REQUIRED ACTION: From the listing that follows, output everything exactly except the pictures.

DATASET SECTION:
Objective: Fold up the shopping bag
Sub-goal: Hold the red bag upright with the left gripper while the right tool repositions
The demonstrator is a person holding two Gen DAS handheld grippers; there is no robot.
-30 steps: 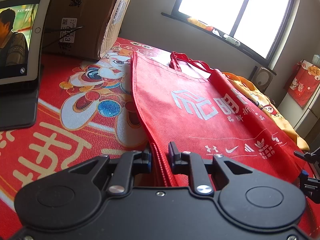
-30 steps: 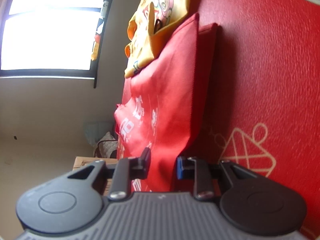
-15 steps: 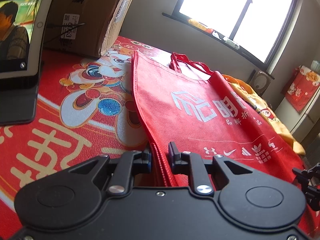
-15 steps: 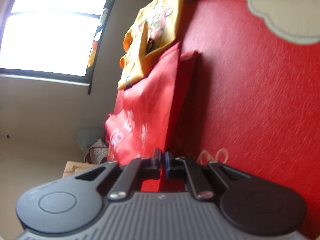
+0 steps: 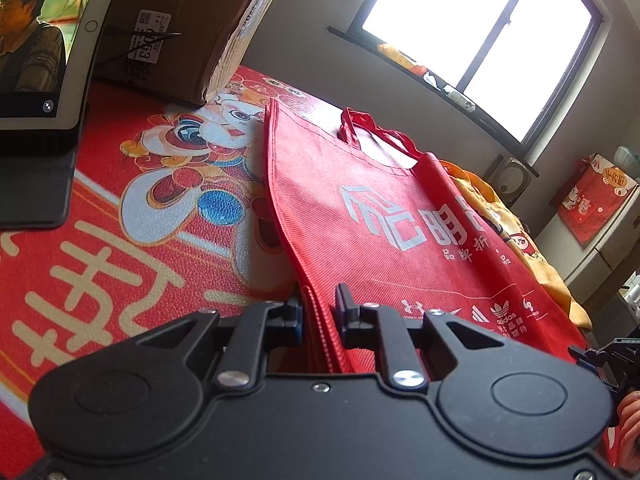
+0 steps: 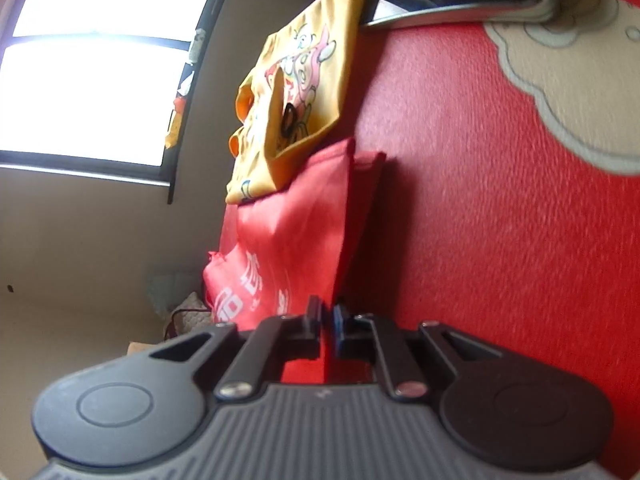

EXPECTED ANSWER:
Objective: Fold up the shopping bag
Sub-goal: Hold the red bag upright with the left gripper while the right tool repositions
The demonstrator is a person holding two Gen DAS handheld grippers; there is no robot.
-30 steps: 
-30 steps: 
-15 steps: 
-15 steps: 
+0 steps: 
+0 steps: 

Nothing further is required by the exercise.